Nutrient uptake in tropical rivers receiving wastewater treatment plant discharge: High mass removal but low nutrient uptake efficiencies

Wastewater treatment plants (WWTPs) have eliminated many problems related to sewage inputs to aquatic systems. However, the treated effluents still affect river and stream ecosystems. Yet, very limited information is available about the fate of treated effluents in tropical receiving water bodies. Here, we examined the longitudinal changes in ammonium (NH4-N), nitrate (NO3-N), and soluble reactive phosphorus (SRP) concentrations in reaches downstream from chronic WWTP inputs in three receiving rivers in São Paulo state (Southeastern Brazil). The studied WWTPs were not designed or operated to have specific tertiary treatment for nutrient removal at the time of the study. We conducted a total of five sampling campaigns between 2019 and 2021. We applied the nutrient spiraling approach to these high-magnitude nutrient additions to examine net nutrient uptake. Changes in nutrient loads along the reaches were also examined. Overall, nutrient concentrations and loads were considerably increased by WWTP discharges. Net uptake lengths (SW-net) for NO3-N, NH4-N, and SRP ranged from 1.2 to 13.6, 1.5–infinity (uptake coefficient < 0), and 1.2–7.5 km, respectively. Net uptake velocities (Vf-net) varied between 0.7–2.5, −0.4 to 4.1, and 0.2–10.2 mm/min, respectively. Areal net uptake rates (Unet) ranged from 0.78 to 10.7, −20.08–45.8, and 0.18–4.4 g/m2/min for NO3-N, NH4-N, and SRP, respectively.

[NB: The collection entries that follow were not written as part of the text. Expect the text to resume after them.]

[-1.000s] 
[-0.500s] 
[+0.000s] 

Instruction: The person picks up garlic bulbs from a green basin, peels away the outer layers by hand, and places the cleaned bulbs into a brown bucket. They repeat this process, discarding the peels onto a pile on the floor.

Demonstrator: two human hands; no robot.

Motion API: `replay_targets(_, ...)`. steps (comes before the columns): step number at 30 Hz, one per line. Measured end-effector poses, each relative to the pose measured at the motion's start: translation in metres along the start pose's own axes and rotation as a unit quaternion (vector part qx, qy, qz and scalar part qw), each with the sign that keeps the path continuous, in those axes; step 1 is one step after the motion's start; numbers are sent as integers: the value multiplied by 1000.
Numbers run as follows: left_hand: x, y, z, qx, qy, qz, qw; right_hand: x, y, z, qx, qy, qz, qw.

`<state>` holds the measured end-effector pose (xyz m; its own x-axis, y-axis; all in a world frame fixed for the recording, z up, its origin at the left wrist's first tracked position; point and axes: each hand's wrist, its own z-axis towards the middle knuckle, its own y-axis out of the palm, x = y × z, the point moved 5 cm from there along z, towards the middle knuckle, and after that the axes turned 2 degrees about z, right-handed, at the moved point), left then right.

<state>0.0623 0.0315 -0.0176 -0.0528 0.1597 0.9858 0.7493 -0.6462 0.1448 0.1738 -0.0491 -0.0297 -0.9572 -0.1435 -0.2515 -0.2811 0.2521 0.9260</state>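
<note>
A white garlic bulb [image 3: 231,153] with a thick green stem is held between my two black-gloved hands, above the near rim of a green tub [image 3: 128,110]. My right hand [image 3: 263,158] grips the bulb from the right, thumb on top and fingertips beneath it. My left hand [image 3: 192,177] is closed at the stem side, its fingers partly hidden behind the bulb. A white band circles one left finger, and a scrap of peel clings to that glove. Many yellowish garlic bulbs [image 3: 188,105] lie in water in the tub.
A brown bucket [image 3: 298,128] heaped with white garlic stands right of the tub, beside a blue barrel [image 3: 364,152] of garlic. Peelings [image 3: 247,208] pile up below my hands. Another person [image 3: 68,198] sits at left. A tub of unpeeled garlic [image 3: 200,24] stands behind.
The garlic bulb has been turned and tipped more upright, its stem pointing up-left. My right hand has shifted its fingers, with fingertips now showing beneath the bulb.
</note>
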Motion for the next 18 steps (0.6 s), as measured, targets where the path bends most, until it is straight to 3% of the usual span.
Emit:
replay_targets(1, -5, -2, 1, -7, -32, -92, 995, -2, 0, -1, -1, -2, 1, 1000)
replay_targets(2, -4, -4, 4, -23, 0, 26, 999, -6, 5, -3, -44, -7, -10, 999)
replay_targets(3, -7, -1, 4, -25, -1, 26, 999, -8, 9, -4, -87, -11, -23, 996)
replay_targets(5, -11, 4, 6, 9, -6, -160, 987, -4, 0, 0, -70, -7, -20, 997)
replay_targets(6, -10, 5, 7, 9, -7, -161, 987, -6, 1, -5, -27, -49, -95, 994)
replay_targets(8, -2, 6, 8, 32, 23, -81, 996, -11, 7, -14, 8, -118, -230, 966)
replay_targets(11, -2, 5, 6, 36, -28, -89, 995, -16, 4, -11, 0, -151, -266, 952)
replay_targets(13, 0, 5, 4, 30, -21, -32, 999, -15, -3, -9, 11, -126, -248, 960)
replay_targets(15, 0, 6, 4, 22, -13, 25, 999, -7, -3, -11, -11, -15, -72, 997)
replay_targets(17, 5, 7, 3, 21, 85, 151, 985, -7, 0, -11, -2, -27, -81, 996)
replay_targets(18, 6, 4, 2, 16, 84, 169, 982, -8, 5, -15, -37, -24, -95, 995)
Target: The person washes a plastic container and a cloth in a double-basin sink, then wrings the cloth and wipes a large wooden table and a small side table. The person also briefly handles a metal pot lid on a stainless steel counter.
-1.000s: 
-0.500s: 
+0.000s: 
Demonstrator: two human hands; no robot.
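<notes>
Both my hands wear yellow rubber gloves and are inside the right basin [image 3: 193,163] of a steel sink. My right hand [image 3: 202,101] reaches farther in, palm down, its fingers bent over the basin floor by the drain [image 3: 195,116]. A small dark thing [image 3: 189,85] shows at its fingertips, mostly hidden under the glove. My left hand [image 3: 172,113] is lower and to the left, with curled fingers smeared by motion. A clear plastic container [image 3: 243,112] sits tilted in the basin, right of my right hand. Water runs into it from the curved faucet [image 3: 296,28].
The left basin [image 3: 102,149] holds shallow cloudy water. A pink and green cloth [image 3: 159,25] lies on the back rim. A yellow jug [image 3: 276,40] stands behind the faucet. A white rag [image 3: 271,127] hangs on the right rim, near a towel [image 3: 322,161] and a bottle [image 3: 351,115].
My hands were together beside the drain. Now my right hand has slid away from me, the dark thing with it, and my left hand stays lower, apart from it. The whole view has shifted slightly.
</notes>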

High export (long SW-net) and limited net uptake along the reaches (low Vf-net) indicated that nutrients were transported downstream for long distances without efficient removal (nutrient availability higher than demand) despite the high mass removal (high Unet). These results suggest that the export of nutrients is substantial, potentially creating water quality impairments to downstream ecosystems. Our study highlighted that WWTPs with limited nutrient removal have considerable effects on water chemistry, nutrient cycling and loading in tropical receiving freshwaters.